From Rodney King to Michael Brown

The events in Ferguson, Missouri remind me of the infamous case of Rodney King in the 1990s, which I assume younger people don’t know much about. Despite the differences in the two events, there are still a number of similarities. In Ferguson, demonstrations broke out in a city with a black majority, in protest against the shooting death of an unarmed black 18-year-old by the hand of a police officer firing an unknown number of rounds. The police department hid the officer’s identity and claimed the boy attacked him in his car — which led to the officer firing at him.

As for the ’90s case, in 1991 an amateur cameraman recorded four police officers in Los Angeles kicking and beating a black man named Rodney King, leading to the trial of the four officers. All four of the officers were acquitted in 1993, precipitating demonstrations in the city in protest of their acquittal after the whole world had seen the shocking video clip. In those riots, dozens of people were killed and hundreds injured, and the hostility migrated to other cities. Things didn’t subside until the federal government got involved and retried the officers.

The differences are clear: In the first story, a young victim was killed; in the second, King remained alive, though humiliated. In the first, the protest was over the killing of a boy and the police’s protecting one of their own instead of protecting the citizens; in the second, the protests were against injustice in the court system. The resemblance, however, is striking when looking at the protests that broke out in other cities as a result of the initial triggers. The most important thing in all of this is the pervasive discrimination shown to this day in a variety of ways by the American police force against black Americans. This has never been a problem exclusive to the Los Angeles Police Department or the Ferguson Police Department. You hear about the New York Police Department getting out of control and overstepping their bounds with blacks, or maybe the departments in Ohio or Texas, etc.

So this is still an issue even today.

As a matter of fact, in the same month that Michael Brown died, three other people were killed by the police in three other states. In Ohio, New York and Los Angeles, as well as in Ferguson, Missouri, American police killed four black men. In New York, a video clip recorded how two policemen killed a black cigarette salesman by wrapping their arms around his neck from behind and choking him. In Los Angeles, an officer killed a young black man complying with his request to be frisked. In Ohio, police fired at a young black man inside a Wal-Mart because he was lifting up a rifle, even though Wal-Mart sells rifles! The problem, then, is that this racism hasn’t been dealt with since the time of Rodney King.

But the situation is worse than ever before for two reasons. First, the police are not the only ones doing the killing; it is also done by civilian white individuals, as back in the days of segregation. This has become a cause for extreme concern among black families for their children, especially their sons. The story of Trayvon Martin, who was killed last year in Florida — having committed no crime except being black — has not yet been forgotten. This was followed in the beginning of this year with the killing of Jordan Davis.

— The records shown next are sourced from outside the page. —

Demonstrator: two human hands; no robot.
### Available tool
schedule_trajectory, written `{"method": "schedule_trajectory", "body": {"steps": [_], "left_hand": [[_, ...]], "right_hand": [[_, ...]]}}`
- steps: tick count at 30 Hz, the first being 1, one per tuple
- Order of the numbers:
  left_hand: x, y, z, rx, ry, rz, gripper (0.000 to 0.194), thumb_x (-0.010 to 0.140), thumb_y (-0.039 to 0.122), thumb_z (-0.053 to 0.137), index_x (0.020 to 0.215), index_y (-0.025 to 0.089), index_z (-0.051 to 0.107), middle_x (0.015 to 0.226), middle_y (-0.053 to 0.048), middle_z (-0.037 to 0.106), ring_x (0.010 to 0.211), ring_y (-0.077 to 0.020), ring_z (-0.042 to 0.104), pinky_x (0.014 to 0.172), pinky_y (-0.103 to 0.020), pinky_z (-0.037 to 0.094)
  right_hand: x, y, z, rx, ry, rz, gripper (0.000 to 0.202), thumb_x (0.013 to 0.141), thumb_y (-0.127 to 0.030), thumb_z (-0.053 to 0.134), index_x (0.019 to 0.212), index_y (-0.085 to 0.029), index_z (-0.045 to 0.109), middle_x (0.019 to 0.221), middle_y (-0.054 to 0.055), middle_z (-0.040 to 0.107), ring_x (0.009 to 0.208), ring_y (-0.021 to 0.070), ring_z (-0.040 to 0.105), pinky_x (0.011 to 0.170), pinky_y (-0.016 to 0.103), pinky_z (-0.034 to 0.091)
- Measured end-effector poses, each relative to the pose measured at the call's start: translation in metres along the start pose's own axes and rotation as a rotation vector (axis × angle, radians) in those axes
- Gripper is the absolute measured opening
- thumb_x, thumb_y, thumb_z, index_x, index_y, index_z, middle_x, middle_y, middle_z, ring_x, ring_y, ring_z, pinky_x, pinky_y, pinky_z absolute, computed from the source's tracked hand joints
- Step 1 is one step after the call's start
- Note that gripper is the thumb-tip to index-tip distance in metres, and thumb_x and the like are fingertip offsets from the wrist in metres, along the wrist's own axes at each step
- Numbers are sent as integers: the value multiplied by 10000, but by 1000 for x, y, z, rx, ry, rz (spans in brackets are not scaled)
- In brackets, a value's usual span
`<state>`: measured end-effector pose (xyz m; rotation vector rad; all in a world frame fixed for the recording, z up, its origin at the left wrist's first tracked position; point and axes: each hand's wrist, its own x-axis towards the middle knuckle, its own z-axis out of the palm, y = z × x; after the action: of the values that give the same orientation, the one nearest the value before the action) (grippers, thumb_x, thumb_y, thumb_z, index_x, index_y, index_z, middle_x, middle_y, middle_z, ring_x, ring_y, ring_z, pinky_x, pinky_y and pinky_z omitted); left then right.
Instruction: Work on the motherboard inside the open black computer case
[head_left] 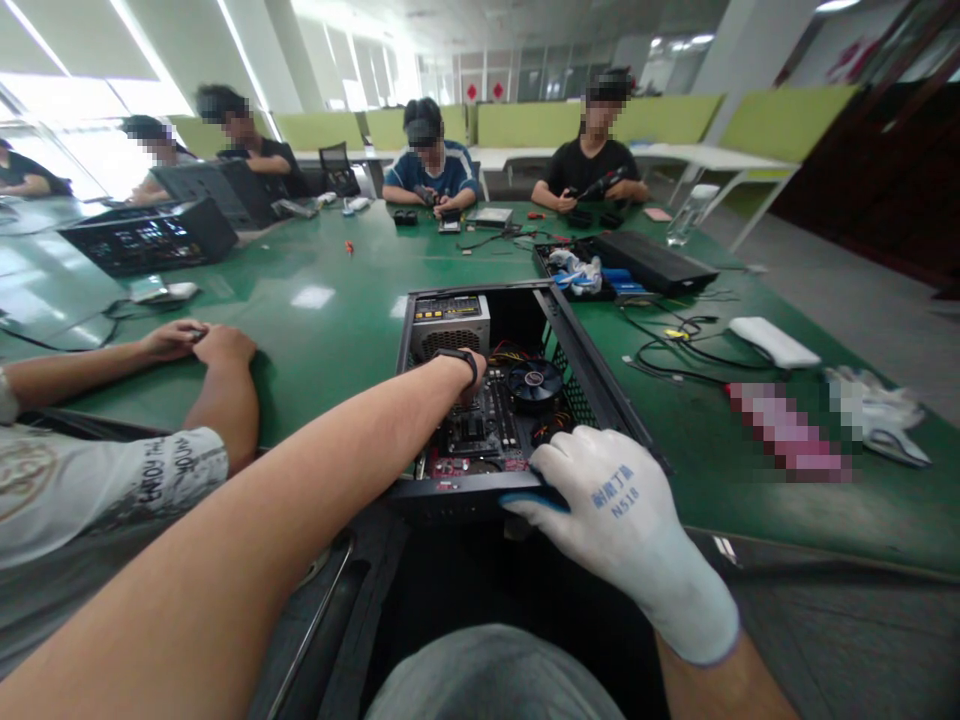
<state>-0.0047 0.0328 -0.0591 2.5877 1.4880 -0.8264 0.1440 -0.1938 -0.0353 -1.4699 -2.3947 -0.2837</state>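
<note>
An open computer case [607, 380] lies in front of me at the table's near edge. Inside it are a silver power supply [450, 325], a round black fan [534, 384] and a motherboard [472, 430] with coloured wires. My left hand [475, 384], bare with a black band at the wrist, reaches into the case beside the power supply; its fingers are hidden. My right hand [600, 490] wears a white work glove and grips the near rim of the case, its thumb on the outer side and its fingers over the edge.
Close on my left, a person's forearms [225, 380] rest on the green table [322, 350]. To the right lie cables [660, 350], a white box-like object [772, 342] and a loose glove [877, 410]. Another black case [652, 265] lies beyond; people work across the table.
</note>
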Motion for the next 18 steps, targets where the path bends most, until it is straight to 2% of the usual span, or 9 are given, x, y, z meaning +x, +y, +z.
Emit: {"method": "schedule_trajectory", "body": {"steps": [2, 7, 14, 18], "left_hand": [[-5, 3, -4, 82, -70, -13, 673, 492, 212, 878, 1141, 91, 745, 1113, -161, 742, 1024, -298, 696, 916, -292, 537], [-14, 7, -11, 106, -101, -11, 644, 540, 236, 864, 1149, 73, 736, 1113, -157, 744, 1020, -281, 699, 933, -290, 532], [-15, 7, -12, 12, -70, -30, 609, 537, 299, 874, 1096, 88, 761, 1083, -178, 748, 1025, -323, 695, 945, -350, 534], [-13, 6, -11, 49, -85, -12, 667, 497, 291, 894, 1113, 80, 753, 1114, -179, 737, 1051, -323, 684, 952, -328, 522]], "right_hand": [[0, 0, -1, 0, 5, 0, 416, 887, -647, 521, 833, -239, 582, 785, 18, 590, 755, 191, 444, 706, 342, 210], [0, -1, -1, -3, 4, 3, 424, 881, -653, 526, 819, -237, 582, 777, 20, 587, 748, 190, 439, 702, 346, 209], [0, 0, -1, 8, -37, 18, 422, 892, -650, 509, 848, -239, 594, 808, 24, 595, 775, 193, 449, 708, 352, 208], [0, -1, -1, 2, -27, 15, 420, 891, -645, 515, 844, -236, 596, 806, 24, 597, 767, 190, 445, 708, 354, 209]]}}
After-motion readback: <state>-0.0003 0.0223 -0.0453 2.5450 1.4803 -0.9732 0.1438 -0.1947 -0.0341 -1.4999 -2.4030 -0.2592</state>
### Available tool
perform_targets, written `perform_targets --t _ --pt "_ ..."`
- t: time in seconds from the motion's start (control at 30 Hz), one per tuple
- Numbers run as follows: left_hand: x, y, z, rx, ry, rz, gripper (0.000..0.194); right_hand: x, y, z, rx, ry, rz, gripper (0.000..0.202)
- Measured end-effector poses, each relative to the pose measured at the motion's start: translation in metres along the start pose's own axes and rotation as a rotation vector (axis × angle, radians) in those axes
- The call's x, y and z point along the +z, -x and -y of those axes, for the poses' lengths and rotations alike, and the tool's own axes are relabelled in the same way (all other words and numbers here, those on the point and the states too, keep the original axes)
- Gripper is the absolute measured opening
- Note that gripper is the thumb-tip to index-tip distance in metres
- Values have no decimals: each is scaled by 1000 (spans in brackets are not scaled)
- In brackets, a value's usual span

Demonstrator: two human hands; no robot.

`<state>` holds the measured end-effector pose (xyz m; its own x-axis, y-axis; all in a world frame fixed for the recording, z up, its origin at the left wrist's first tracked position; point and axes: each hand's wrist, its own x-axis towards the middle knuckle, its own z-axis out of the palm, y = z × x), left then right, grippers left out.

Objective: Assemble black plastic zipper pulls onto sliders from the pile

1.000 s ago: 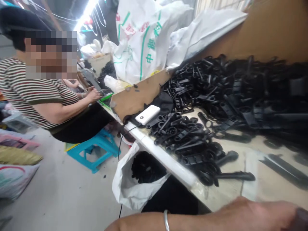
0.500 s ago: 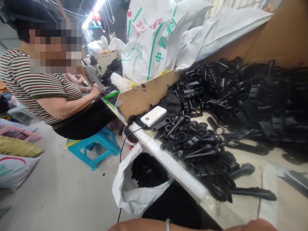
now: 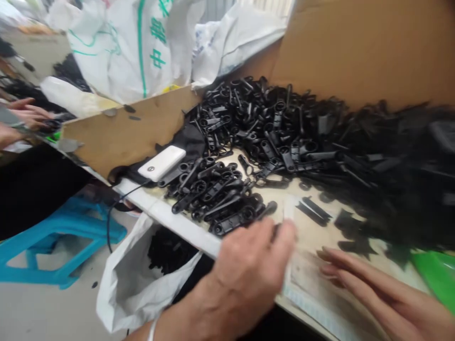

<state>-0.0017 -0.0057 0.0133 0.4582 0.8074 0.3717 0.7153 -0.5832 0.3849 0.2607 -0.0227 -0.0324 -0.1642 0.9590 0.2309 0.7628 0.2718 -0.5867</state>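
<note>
My left hand [image 3: 252, 265] is curled closed over the front edge of the table, beside a pile of black plastic parts [image 3: 220, 189] with ring ends and long handles. A dark bit of one such part shows between its thumb and fingers; the rest is hidden by the hand. To the right, my right hand [image 3: 380, 289] reaches over the tabletop with fingers stretched out and slightly apart, blurred, with nothing visible in it. Two thin black strips [image 3: 314, 210] lie on the table between the hands and the big heap of black parts [image 3: 284, 128].
A white power bank [image 3: 161, 163] with a black cable lies at the left table edge by a cardboard divider [image 3: 131, 123]. Below hangs an open white sack [image 3: 121, 284] holding black pieces. A green item [image 3: 437, 274] lies far right. A co-worker's hands [image 3: 24, 116] and blue stool [image 3: 64, 241] are left.
The view has swung right and down, so things appear further left. Both my hands have come into view over the table; the long-handled part at the pile's front no longer shows.
</note>
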Motion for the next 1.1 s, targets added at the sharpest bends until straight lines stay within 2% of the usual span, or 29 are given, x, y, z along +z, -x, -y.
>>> perform_targets --t 0.07,0.13,0.33,0.5,0.67,0.8,0.9,1.0,1.1 --pt "-6 -5 13 -28 -234 -155 41 -11 -1 5 7 41 -27 30" --pt "-7 -14 26 -65 -402 -218 41 -20 -6 7 25 75 -74 31" --pt "-1 -41 58 -205 -545 -100 49 -28 -35 -9 106 325 -167 34" --pt "-3 -41 65 -241 -546 -135 43 -23 -76 -14 115 545 2 26" --pt "-5 -39 63 -213 -515 -179 40 -17 -115 -24 193 683 8 28" --pt "-5 -38 62 -213 -509 -212 38 -14 -131 -37 145 627 62 21" --pt "-8 -37 60 -178 -512 -248 34 -23 -128 -38 123 562 40 19" --pt "-13 -40 55 -123 -496 -257 29 -41 -108 -33 129 315 -10 15" --pt "-18 -59 49 -99 -486 -153 25 -49 -73 -27 165 9 34 22"
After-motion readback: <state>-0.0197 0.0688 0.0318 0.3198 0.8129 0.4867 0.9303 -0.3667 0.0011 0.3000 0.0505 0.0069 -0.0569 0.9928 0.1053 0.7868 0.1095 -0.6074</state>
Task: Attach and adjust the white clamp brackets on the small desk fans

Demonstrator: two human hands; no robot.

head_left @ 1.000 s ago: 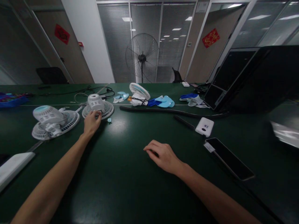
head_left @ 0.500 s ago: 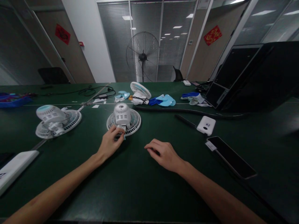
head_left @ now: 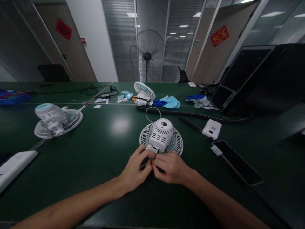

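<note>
A white fan head lies grille down on the green table, its rounded motor housing facing up. A thin cable loop rises behind it. My left hand pinches the small bracket part at the near end of the housing. Right beside it, my right hand has its fingers closed at the same near end, fingertips touching or almost touching those of my left hand. What the right fingertips grip is too small and hidden to make out.
Another fan head lies at the left. Behind stand a small fan and light blue blades. A white power bank and a phone lie right; a white box sits near left.
The fan head has moved right, with my left hand still at its near end. My right hand has come to it and closed beside the left. A cable loop now shows behind the housing.
</note>
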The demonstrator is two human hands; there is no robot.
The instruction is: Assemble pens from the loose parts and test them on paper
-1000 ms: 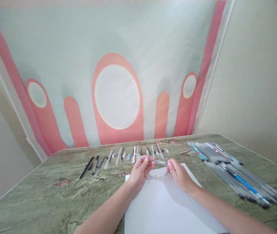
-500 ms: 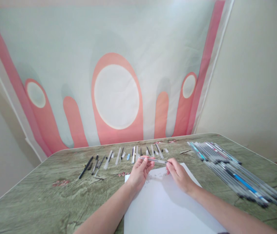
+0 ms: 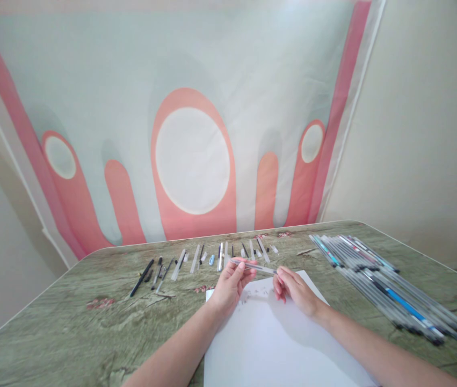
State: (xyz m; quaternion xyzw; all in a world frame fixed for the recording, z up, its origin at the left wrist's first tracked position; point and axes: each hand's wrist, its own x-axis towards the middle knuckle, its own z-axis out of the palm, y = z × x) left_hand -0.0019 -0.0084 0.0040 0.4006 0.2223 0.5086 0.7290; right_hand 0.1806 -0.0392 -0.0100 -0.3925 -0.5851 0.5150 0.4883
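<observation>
A slim, see-through pen (image 3: 263, 268) is held level above a white sheet of paper (image 3: 260, 338). My left hand (image 3: 232, 282) pinches its left part between thumb and fingers. At the pen's right end, my right hand (image 3: 296, 290) has thumb and index finger closed on the tip, the other fingers curled loosely below. Small dark scribbles mark the paper's far part, beneath the pen. Just beyond my hands lies a row of pen parts, among them a clear barrel (image 3: 178, 265) and a small blue cap (image 3: 211, 260).
Many clear pens with dark ends (image 3: 377, 293) are laid side by side on the right, a blue pen (image 3: 405, 305) among them. A black pen (image 3: 142, 278) lies at the row's left end. The wood-patterned table (image 3: 71, 322) meets a printed backdrop (image 3: 196, 226) behind.
My right hand has shifted slightly down and to the right, its lower fingers loosening. The pen's right end has dipped a little. My left hand stays nearly in place.
</observation>
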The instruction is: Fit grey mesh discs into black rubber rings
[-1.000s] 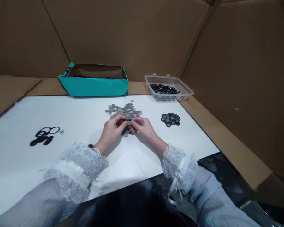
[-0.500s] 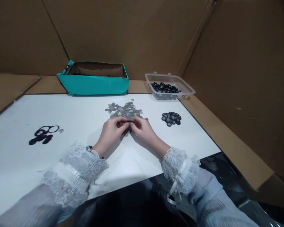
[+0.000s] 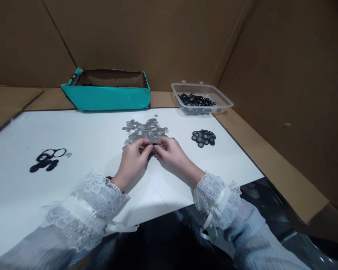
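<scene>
Brown cardboard walls (image 3: 169, 33) box me in, creased at the corners. White worktop (image 3: 87, 138) on a cardboard base (image 3: 270, 165), dark glossy edge (image 3: 270, 195) near me. Dim indoor light, soft shadows.

A small dark piece pinched between the left hand (image 3: 134, 157) and right hand (image 3: 169, 153) is too tiny to identify, possibly a ring. Fingertips cover the near edge of the grey disc pile (image 3: 145, 129). The teal box (image 3: 107, 93) hides its contents; both forearms leave the frame below.
</scene>
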Tool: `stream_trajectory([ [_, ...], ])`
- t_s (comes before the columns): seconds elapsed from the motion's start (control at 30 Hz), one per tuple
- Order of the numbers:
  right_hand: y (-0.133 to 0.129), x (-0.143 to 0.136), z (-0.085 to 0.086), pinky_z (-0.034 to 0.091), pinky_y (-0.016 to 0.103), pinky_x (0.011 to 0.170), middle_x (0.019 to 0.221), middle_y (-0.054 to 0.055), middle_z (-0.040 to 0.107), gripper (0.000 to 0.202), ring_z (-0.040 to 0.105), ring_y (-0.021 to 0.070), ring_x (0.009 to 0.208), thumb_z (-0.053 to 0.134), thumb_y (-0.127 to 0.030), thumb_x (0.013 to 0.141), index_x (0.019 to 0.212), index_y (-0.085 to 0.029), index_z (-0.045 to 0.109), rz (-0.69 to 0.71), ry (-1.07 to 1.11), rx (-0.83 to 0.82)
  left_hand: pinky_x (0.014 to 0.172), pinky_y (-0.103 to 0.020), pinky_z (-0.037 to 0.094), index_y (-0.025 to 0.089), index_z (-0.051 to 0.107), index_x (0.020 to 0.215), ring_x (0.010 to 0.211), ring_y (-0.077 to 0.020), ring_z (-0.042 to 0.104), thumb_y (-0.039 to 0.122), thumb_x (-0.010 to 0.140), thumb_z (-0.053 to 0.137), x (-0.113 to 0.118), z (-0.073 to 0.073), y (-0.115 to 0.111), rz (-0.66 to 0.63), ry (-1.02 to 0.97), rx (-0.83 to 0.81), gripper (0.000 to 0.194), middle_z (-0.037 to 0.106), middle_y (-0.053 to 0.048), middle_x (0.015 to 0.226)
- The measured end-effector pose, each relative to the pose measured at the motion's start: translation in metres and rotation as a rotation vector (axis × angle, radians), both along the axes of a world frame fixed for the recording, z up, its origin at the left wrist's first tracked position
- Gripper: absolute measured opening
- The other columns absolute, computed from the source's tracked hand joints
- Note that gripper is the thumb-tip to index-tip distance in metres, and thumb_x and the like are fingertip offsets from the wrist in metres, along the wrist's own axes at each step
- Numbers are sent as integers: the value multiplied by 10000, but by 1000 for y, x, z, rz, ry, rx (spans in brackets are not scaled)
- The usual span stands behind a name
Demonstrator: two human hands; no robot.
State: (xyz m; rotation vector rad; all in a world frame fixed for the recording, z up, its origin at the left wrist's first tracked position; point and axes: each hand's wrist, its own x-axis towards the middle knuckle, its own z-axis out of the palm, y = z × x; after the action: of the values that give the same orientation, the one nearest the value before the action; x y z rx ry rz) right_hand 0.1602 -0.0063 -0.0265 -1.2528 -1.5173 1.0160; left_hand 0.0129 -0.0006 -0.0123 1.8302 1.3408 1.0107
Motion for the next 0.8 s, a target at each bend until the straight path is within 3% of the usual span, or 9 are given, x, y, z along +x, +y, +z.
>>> stream_trajectory([
  [0.1,1,-5,-3,416,214,455,566,-44,532,183,509,86,465,581,-289,800,719,-196,446,20,264,-123,730,-341,514,159,627,882,764,-221,657,413,793,545,1,-3,1,-16,-56,-49,281,713,-95,899],
  [0.2,0,-8,-2,445,212,448,552,-44,545,233,516,82,449,625,-331,782,713,-196,449,17,333,-144,686,-319,504,165,587,836,733,-207,646,408,813,527,2,-2,0,-29,-80,-86,251,695,-83,849],
  [0.33,0,-3,2,442,216,457,543,-43,540,266,527,91,474,641,-355,788,689,-198,449,97,277,-121,624,-287,468,188,535,808,685,-181,610,350,840,481,2,3,-3,-18,-21,-24,174,650,-40,780],
  [0.5,0,5,5,403,221,492,575,-24,554,230,539,99,527,584,-333,824,680,-188,479,160,173,-47,596,-285,431,200,500,762,645,-170,560,308,861,433,0,9,-4,-136,78,-17,161,589,-17,702],
  [0.8,-12,0,8,397,252,565,625,-16,538,223,508,110,585,553,-327,852,690,-190,486,56,77,104,661,-328,436,209,465,784,722,-199,562,311,876,408,0,11,-5,-66,119,50,148,574,-29,750],
])
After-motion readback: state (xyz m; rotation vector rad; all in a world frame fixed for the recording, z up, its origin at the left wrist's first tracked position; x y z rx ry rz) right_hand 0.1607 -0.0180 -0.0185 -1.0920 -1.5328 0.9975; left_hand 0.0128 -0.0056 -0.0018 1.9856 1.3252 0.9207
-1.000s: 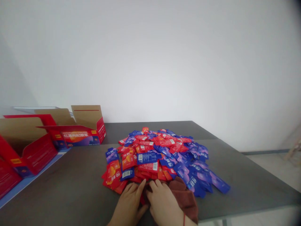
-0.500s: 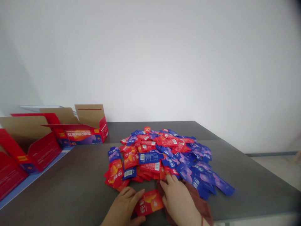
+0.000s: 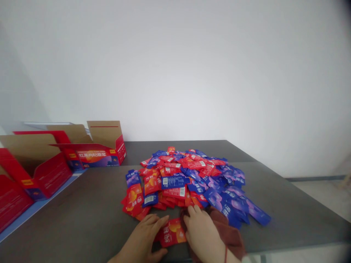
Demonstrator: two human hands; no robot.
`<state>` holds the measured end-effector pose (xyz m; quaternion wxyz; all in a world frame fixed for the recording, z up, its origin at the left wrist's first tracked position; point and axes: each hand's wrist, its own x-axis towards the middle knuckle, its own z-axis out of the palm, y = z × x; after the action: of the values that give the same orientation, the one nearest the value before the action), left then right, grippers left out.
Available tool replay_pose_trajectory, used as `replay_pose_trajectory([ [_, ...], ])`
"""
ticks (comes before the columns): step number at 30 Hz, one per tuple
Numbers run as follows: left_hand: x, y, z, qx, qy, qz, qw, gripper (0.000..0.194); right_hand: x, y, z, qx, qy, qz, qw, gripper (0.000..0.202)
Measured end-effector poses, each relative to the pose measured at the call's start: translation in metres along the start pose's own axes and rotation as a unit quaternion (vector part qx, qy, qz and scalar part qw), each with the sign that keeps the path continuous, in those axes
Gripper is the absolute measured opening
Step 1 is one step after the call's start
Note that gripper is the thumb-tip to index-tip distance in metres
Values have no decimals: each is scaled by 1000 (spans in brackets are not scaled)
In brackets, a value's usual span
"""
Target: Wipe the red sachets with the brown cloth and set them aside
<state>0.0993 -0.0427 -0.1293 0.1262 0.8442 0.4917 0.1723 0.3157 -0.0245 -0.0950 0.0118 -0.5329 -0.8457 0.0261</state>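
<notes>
We have both hands flat and low at the near edge of the table [image 3: 287,212], and between them lies one red packet [image 3: 172,233], pulled a little clear of the big heap. Our left hand [image 3: 142,239] rests palm down with the fingers stretched forward and slightly spread; its fingertips lie on or right at the left end of that packet, pressing rather than gripping, and nothing is closed inside the palm. Our right hand [image 3: 203,233] lies just to the other side, also open, its fingers reaching ahead to the near rim of the heap while its thumb side touches the right end of the packet; whether it pinches the packet or only rests against it we cannot tell. Under and behind the right hand sits a dark red cloth [image 3: 230,233], bunched up and touching the wrist. Straight ahead of both hands spreads the pile of packets [image 3: 189,180], red ones mostly toward our left hand's side and blue ones running off past our right hand. Well off to the left of our left hand stand open cardboard boxes: the nearer red box [image 3: 41,171] with its flap up, and beyond it another box [image 3: 98,151] with printed sides, both set apart from the heap.
</notes>
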Motion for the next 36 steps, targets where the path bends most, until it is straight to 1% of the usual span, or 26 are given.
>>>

The second point is that things have taken a turn for the worse, and it would have been very clear if you saw footage from Ferguson last week, right after the demonstrations broke out and before the police pulled out. It really looked like the U.S. Army in Iraq and Afghanistan. The policemen are heavily armed and wearing military outfits, using armored vehicles identical to those seen in pictures from Iraq and Afghanistan! All that to face hundreds of black American protestors! The hysteria that prevailed in America after September 11 drove the United States to militarize their police force under the pretense of combating terrorism.

And through several federal grants, local state police obtained weapons, equipment, planes and other vehicles used by armies during war — unusual for civilian police. In the midst of that hysteria, no restrictions were placed on the use of those weapons against civilians, and no standards were put in place to keep the police accountable. And the first victims, of course, are minorities, especially blacks, because the police have a long history of discriminating against them.

I started watching what was going on in Ferguson live, and listened to Ferguson’s white chief of police trying to justify the actions of the officer who killed Michael Brown, commending his murderous colleague. I thought about what was said by the police the day prior — that Brown had been in the process of robbing while he was killed — then the fact that they went back on what they first said. I said to myself, “From Rodney King to Michael Brown, to whoever comes after Brown, the whites in America are still in a state of denial. White America does not want to acknowledge the extent of injustice against blacks. A boy has actually been killed; they’re trying to figure out his crime while praising his killer.”